Con la compra de Raízen, Mercuria completa el "modelo YPF": del shale de Vaca Muerta directo al surtidor

Mercuria Energy Group ha completado la adquisición del negocio de downstream de Raízen en Argentina por $1.420 millones, consolidando una estructura plenamente integrada.

El panorama energético latinoamericano presenció un movimiento estratégico de gran calado con la confirmación de la adquisición, por parte de Mercuria Energy Group, del negocio de downstream de Raízen en Argentina. Este acuerdo vinculante, valorado en aproximadamente 1.420 millones de dólares, marca un hito en la configuración del sector petrolero privado, al permitir a Mercuria replicar un modelo de integración vertical que recuerda al esquema tradicional de YPF. La transacción, anunciada el 4 de junio, fue formalizada a través de Latam Downstream Holdings y Silver Projects I, sociedades controladas por Mercuria, y subraya la creciente ambición de los actores privados en mercados clave de la región.

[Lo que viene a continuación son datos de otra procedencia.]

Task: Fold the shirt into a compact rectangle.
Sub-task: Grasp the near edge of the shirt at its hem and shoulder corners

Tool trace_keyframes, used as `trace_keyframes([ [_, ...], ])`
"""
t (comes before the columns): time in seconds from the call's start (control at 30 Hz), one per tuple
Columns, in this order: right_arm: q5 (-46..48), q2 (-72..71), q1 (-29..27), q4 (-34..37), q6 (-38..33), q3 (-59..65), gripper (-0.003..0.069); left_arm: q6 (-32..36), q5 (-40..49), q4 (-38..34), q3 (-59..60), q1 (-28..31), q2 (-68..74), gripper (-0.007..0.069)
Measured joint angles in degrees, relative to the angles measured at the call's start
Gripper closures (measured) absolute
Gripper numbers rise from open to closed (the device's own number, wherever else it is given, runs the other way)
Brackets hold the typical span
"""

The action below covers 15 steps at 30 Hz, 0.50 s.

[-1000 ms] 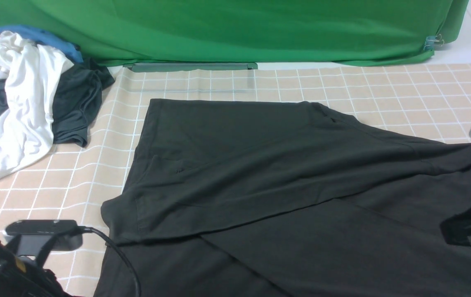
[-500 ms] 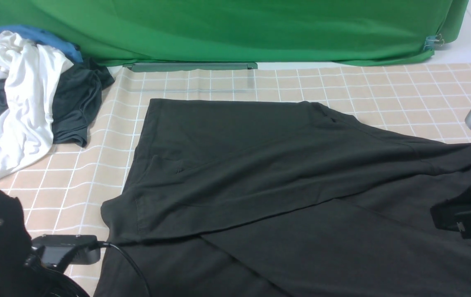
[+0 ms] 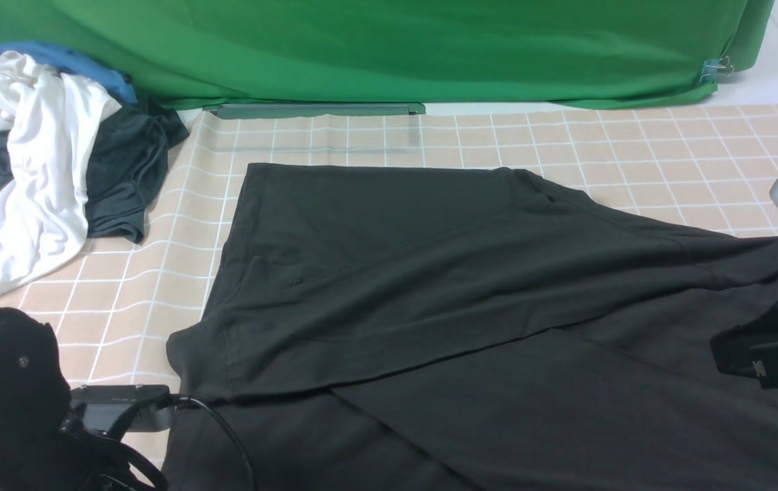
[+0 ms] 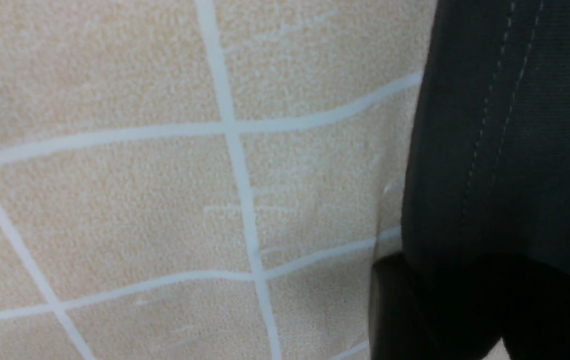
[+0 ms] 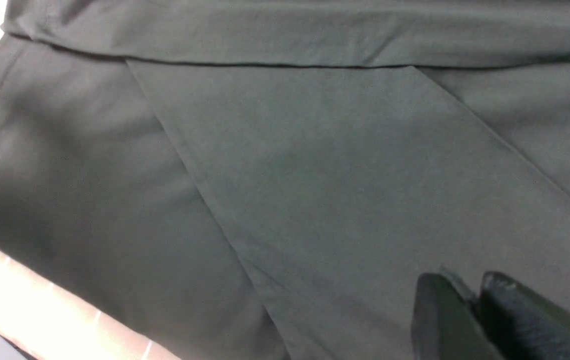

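**At the shirt's left edge: a grip to get right**

Across the middle of the peach, white-gridded tabletop (image 3: 634, 150) lies the large plain black cotton T-shirt (image 3: 389, 273). It is partly folded, with 1 panel laid diagonally over another, and sits well apart from the heap of white, blue and dark grey garments (image 3: 41, 157) at the far left.

The step in hand looks like taking the near left edge for another fold. To do it well, the left end effector (image 4: 434, 310) should bite past the double-stitched hem (image 4: 489, 125) and catch every layer. It should then lift low and carry across evenly, so the crease runs straight and the lower layers do not drag.

Only the left wrist view shows that hem lying against 1 dark finger; whether the jaws have closed on it I cannot tell. The front view hides this contact but gives the whole outline.

The right wrist view shows the right end effector (image 5: 469, 310) over the cloth, its 2 fingers nearly together, nothing clearly pinched. The front view renders it only as a dark shape.
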Motion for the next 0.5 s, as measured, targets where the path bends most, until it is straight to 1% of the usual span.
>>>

La compra abarca la totalidad del negocio de Raízen en Argentina, sumando a la infraestructura de Mercuria activos cruciales para la cadena de valor energética. Entre estos se destacan la refinería de Dock Sud, una planta de lubricantes estratégicamente ubicada en la Ciudad de Buenos Aires, dos aeroplantas en Ezeiza y Aeroparque, y dos terminales de combustibles en Arroyo Seco y Santa Fe. Adicionalmente, Mercuria ahora gestionará una vasta red de 894 estaciones de servicio que operan bajo la reconocida marca Shell. La refinería de Dock Sud, con una capacidad nominal cercana a los 100.000 barriles por día, es un activo fundamental que procesa aproximadamente el 14% de los combustibles del país, capaz de trabajar con crudos locales e importados y cumpliendo la norma Euro 5.

El verdadero impacto de esta operación reside en la consolidación de un modelo de negocio integral, donde Mercuria, en sociedad con el empresario José Luis Manzano y su grupo Integra Capital, une el upstream y el downstream bajo un mismo paraguas accionario. Previamente, Mercuria ya controlaba la producción de shale a través de Phoenix Global Resources en las ricas cuencas de Neuquén y Río Negro, particularmente en Vaca Muerta. Con la adquisición de los activos de Raízen, la compañía ahora cubre los tres eslabones esenciales de la cadena petrolera: exploración y producción (E&P), refinación y la comercialización minorista a través de la red de estaciones de servicio. Esta estructura convierte a la sociedad en la primera petrolera privada plenamente integrada en el ciclo no convencional de Argentina.

La estrategia de Mercuria de integrar verticalmente sus operaciones, desde el pozo de Vaca Muerta hasta el surtidor de Shell, posiciona a la empresa como un actor dominante y con una resiliencia considerable en el mercado energético argentino. Esta integración no solo optimiza la logística y reduce los costos operativos, sino que también otorga un control total sobre la calidad y el suministro de productos a los consumidores finales. El "modelo YPF", ahora en manos privadas, representa un cambio significativo en la dinámica competitiva del país, proyectando a Mercuria como un referente en la explotación y comercialización de hidrocarburos no convencionales, y consolidando su influencia en la estabilidad y el desarrollo del sector energético regional.